## AIM OF THE TASK:
Everything in the listing below needs restating exactly, apart from the pictures.

## SOURCE DATA:
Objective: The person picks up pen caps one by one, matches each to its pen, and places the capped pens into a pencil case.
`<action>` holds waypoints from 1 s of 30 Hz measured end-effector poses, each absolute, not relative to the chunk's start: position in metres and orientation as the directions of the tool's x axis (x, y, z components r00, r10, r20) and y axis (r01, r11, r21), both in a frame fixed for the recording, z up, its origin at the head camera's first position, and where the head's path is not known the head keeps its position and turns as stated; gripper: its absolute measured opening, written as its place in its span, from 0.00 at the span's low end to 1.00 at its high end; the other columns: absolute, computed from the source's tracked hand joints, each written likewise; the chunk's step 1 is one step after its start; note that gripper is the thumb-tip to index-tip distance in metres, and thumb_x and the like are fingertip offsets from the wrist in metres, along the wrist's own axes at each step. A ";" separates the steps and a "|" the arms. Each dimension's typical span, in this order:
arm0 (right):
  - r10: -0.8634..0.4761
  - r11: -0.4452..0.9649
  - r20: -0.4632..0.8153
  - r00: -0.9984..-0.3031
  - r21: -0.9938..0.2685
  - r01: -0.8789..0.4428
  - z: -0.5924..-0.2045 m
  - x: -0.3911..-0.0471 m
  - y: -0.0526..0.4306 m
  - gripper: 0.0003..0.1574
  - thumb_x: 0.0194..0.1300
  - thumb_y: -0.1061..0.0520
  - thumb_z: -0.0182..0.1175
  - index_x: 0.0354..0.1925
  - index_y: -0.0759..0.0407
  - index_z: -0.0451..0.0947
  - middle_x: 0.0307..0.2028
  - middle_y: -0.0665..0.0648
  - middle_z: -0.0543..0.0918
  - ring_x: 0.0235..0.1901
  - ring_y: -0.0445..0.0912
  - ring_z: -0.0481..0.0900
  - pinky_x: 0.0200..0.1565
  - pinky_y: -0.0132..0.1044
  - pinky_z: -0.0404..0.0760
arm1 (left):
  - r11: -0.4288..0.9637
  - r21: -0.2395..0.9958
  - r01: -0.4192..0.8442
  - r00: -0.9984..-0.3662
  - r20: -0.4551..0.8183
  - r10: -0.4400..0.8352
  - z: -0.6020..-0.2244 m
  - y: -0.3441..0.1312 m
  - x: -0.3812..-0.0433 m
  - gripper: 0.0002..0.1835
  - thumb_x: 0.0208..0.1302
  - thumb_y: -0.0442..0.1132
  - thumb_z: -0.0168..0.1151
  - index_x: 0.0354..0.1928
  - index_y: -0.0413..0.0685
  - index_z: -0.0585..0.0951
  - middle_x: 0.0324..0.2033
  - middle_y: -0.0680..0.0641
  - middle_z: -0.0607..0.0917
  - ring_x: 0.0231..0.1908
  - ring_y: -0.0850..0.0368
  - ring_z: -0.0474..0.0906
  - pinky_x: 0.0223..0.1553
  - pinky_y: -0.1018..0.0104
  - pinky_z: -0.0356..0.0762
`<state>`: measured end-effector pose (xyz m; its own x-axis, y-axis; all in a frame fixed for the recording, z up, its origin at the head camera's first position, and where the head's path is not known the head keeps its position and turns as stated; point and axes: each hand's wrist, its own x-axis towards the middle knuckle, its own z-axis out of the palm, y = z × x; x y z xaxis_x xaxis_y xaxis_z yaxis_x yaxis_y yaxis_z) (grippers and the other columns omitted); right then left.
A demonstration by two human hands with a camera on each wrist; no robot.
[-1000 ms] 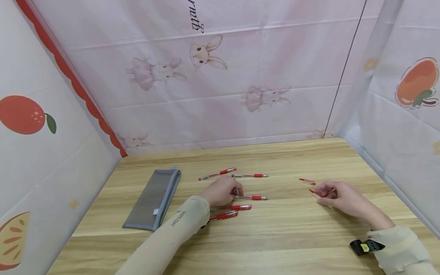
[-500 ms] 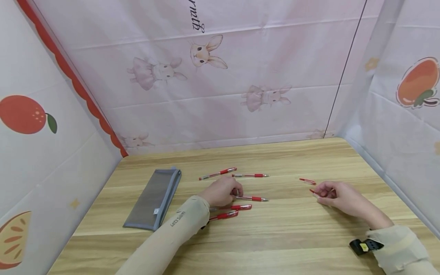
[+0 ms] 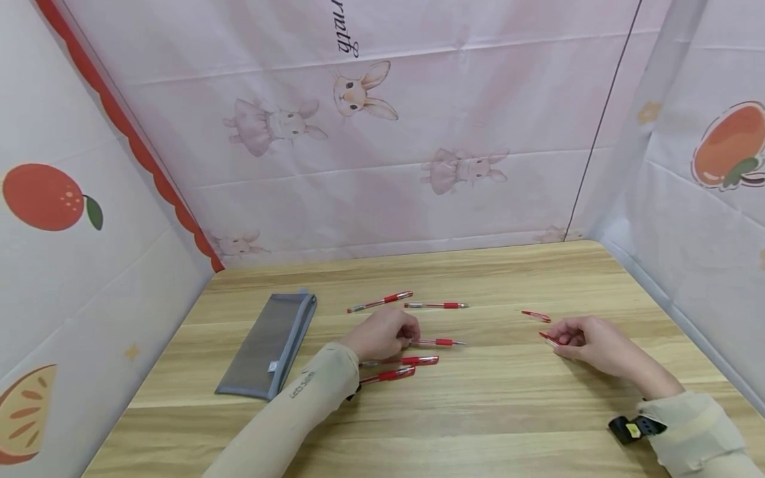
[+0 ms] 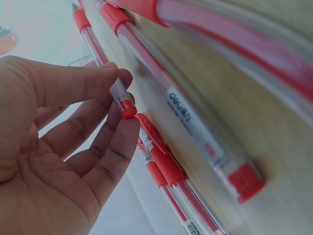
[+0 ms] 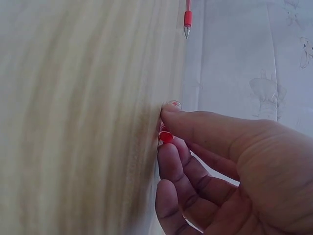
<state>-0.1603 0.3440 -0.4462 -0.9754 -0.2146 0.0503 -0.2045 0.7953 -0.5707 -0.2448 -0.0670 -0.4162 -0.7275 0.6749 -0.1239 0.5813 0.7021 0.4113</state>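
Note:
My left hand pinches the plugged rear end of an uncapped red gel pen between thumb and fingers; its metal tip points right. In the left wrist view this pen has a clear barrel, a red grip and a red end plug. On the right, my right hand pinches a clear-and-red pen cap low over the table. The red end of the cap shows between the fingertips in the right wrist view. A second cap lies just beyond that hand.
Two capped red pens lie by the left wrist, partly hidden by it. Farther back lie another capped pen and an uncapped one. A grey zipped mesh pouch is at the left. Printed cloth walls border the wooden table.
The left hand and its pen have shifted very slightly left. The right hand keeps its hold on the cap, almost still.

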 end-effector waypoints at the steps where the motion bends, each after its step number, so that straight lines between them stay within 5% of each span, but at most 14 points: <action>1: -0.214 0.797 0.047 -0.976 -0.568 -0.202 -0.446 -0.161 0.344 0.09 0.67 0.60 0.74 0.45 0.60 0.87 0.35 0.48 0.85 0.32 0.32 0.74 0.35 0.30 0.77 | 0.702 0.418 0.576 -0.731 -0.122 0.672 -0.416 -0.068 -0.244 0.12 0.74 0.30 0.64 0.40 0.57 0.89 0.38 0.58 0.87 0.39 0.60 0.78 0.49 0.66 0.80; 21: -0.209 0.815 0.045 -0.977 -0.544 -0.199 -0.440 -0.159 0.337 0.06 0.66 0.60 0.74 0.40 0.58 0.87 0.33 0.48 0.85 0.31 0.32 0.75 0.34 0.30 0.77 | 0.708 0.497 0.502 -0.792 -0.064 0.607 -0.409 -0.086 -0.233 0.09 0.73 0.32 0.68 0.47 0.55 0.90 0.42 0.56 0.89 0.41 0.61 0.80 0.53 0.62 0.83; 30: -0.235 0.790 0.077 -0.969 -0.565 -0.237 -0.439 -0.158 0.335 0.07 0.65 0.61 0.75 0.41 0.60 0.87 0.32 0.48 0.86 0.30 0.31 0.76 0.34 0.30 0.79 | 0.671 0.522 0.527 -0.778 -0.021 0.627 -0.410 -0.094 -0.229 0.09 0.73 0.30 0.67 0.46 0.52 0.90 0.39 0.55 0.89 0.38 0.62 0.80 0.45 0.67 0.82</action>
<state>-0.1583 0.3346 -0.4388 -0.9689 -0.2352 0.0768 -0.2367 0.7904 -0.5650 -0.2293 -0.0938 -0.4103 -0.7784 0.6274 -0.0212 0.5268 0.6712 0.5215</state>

## EXERCISE OUTPUT:
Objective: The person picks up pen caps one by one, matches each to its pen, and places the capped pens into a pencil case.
`<action>` holds waypoints from 1 s of 30 Hz measured end-effector poses, each absolute, not relative to the chunk's start: position in metres and orientation as the directions of the tool's x axis (x, y, z components r00, r10, r20) and y axis (r01, r11, r21), both in a frame fixed for the recording, z up, its origin at the head camera's first position, and where the head's path is not known the head keeps its position and turns as stated; gripper: its absolute measured opening, written as its place in its span, from 0.00 at the span's low end to 1.00 at its high end; the other columns: absolute, computed from the source's tracked hand joints, each written likewise; the chunk's step 1 is one step after its start; note that gripper is the thumb-tip to index-tip distance in metres, and thumb_x and the like are fingertip offsets from the wrist in metres, along the wrist's own axes at each step. A ";" separates the steps and a "|" the arms. Each dimension's typical span, in this order:
arm0 (right):
  - r10: -0.8634..0.4761
  - r11: -0.4452..0.9649
  - r20: -0.4632..0.8153
  - r00: -0.9984..-0.3031
  - r21: -0.9938..0.2685
  - r01: -0.8789..0.4428
  - z: -0.5924..-0.2045 m
  - x: -0.3911..-0.0471 m
  - y: -0.0526..0.4306 m
  - gripper: 0.0003..0.1574
  - thumb_x: 0.0194..0.1300
  - thumb_y: -0.1061..0.0520
  - thumb_z: -0.0182..0.1175
  - index_x: 0.0354..0.1925
  - index_y: -0.0759..0.0407
  - index_z: -0.0451..0.0947
  - middle_x: 0.0307..0.2028
  - middle_y: -0.0665..0.0648
  - middle_z: -0.0543..0.0918
  - ring_x: 0.0235..0.1901
  - ring_y: -0.0445..0.0912
  - ring_z: -0.0481..0.0900
  - pinky_x: 0.0200..0.1565
  - pinky_y: -0.0132..0.1044
  - pinky_z: -0.0404..0.0760
arm1 (left):
  - r11: -0.4288..0.9637
  - r21: -0.2395..0.9958
  - r01: -0.4192..0.8442
  - r00: -0.9984..-0.3662
  - r20: -0.4551..0.8183
  - r10: -0.4400..0.8352
  - z: -0.6020..-0.2244 m
  - y: -0.3441..0.1312 m
  - x: -0.3812..-0.0433 m
  - gripper: 0.0002..0.1835
  - thumb_x: 0.0208..0.1302
  - thumb_y: -0.0442..0.1132
  - thumb_z: -0.0168..0.1151
  - index_x: 0.0354..0.1928
  - index_y: -0.0413..0.0685
  - index_z: -0.0585..0.0951
  - middle_x: 0.0324..0.2033
  - middle_y: -0.0680..0.0641
  - middle_z: -0.0607..0.0917
  - ring_x: 0.0231..0.1908
  - ring_y: -0.0850..0.0368
  - ring_z: -0.0474..0.0906
  - pinky_x: 0.0223..0.1553
  - pinky_y: -0.1018..0.0104
  - pinky_z: -0.0356..0.0762
`<state>`: measured end-effector pose (xyz m; its own x-axis, y-axis; all in a frame fixed for the recording, z up, its origin at the head camera's first position, and where the head's path is not known the head keeps its position and turns as stated; point and axes: each hand's wrist, its own x-axis towards the middle knuckle, its own z-axis out of the palm, y = z × x; x y z xaxis_x xaxis_y xaxis_z yaxis_x yaxis_y yaxis_z) (grippers and the other columns omitted); right then left.
A demonstration by two human hands with a camera on each wrist; no robot.
[-1000 ms] 
[-500 ms] 
[+0 ms] 
[+0 ms] 
[+0 ms] 
<state>-0.1603 0.3440 -0.4462 -0.9754 -0.2146 0.0503 -0.2045 0.7953 -0.5707 -0.2448 -0.0670 -0.4162 -0.7275 0.6749 -0.1239 0.5813 0.7021 0.4113</state>
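Note:
My left hand pinches the plugged rear end of an uncapped red gel pen between thumb and fingers; its metal tip points right. In the left wrist view this pen has a clear barrel, a red grip and a red end plug. On the right, my right hand pinches a clear-and-red pen cap low over the table. The red end of the cap shows between the fingertips in the right wrist view. A second cap lies just beyond that hand.
Two capped red pens lie by the left wrist, partly hidden by it. Farther back lie another capped pen and an uncapped one. A grey zipped mesh pouch is at the left. Printed cloth walls border the wooden table.
The left hand and its pen have shifted very slightly left. The right hand keeps its hold on the cap, almost still.
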
 end-effector waypoints at the steps where the motion bends, each after its step number, so that straight lines between them stay within 5% of each span, but at most 14 points: <action>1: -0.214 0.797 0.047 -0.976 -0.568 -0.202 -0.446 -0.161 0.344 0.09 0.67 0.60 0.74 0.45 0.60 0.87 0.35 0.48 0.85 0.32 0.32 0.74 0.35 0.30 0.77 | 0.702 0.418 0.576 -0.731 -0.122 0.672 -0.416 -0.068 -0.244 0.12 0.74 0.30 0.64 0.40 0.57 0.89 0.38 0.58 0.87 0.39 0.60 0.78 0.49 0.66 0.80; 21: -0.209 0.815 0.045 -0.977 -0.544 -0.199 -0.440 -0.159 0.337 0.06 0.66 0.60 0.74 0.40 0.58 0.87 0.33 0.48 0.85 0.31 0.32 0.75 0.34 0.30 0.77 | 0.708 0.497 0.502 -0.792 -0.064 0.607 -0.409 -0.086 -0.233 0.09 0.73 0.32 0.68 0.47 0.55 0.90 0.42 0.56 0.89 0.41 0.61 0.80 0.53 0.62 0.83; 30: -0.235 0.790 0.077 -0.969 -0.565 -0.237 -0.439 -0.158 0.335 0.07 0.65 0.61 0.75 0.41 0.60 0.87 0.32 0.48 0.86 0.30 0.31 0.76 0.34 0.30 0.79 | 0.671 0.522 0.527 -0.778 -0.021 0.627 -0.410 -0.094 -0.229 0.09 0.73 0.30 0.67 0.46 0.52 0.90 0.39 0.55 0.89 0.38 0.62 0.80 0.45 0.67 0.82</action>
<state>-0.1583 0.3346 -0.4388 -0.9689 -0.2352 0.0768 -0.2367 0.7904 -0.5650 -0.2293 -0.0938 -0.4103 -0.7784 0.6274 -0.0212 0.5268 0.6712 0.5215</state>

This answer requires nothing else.